The combination of AI and the Metaverse will Drive Increasing Traffic Requirements

The metaverse is often cited as a reason why service providers need to deploy fiber networks despite today’s applications and content generally not taxing those connections. Though the metaverse will ultimately have an impact on broadband service requirements in both enterprise and residential networks, it is the combination of generative AI and the metaverse that will really be a catalyst for speed growth and continued latency and reliability improvements.

In gaming, VR, and AR applications, the combination of generative AI and the metaverse will dramatically improve how users interact with their environments. The ability to use natural language to create new worlds or to navigate those worlds while also being able to request statistics about those environments in real-time will result in a whole new universe of content creators, and game and application designers. Their ability to successfully create and interact with their 3D and immersive environments will depend largely on their connectivity.
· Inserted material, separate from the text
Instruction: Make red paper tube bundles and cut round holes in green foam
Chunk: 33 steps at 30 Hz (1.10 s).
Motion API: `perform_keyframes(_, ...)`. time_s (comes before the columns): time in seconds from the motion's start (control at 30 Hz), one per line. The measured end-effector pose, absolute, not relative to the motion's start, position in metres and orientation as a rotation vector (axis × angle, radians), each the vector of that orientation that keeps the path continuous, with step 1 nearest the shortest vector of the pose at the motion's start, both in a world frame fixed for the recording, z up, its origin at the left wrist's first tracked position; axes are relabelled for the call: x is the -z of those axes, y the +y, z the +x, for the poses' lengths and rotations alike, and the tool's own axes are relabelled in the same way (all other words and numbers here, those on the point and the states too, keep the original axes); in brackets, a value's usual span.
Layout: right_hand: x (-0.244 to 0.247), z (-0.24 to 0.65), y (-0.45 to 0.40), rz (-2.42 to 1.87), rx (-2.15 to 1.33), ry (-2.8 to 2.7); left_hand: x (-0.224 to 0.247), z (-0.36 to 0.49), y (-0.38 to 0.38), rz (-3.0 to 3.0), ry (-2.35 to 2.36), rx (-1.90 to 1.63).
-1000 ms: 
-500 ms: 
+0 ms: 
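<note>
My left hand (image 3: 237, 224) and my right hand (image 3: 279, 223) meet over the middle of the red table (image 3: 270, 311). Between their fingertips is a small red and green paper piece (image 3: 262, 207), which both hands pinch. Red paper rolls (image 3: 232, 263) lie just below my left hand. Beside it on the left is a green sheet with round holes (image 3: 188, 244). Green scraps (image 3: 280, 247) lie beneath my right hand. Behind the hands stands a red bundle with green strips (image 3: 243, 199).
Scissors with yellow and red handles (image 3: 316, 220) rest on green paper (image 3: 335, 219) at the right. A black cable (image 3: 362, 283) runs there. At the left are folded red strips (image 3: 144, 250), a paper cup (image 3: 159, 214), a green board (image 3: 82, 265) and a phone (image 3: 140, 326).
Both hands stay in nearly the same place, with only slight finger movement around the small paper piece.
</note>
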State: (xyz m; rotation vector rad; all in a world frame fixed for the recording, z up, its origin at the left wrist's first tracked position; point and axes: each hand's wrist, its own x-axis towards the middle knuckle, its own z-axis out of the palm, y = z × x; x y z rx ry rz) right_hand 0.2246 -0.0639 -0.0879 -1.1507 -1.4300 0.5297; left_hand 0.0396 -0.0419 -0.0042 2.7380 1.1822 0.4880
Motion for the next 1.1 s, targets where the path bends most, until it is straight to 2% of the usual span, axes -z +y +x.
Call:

Obviously, the data centers running the real-time engines powering these immersive environments will experience the biggest demand. But there is expected to be some distribution of processing at the device level and at the edge of networks, which means that broadband capacity and throughput will also have to scale up based on users’ requirements.

The impact of using natural language to search, shop, and interact online, as well as to control in-home or in-building IoT sensors, for example, will have a significant impact on overall traffic growth. Where online searches used to be fairly-static requests for particular URLs, using natural language to make similar requests, while a convenience for users, requires significantly more language model processing and broadband connections that can support high downstream and upstream speeds.

And it goes without saying that securing these interactions will be critical, which will also introduce additional bandwidth requirements as well as SLAs and service tiers that match subscribers’ levels of risk tolerance.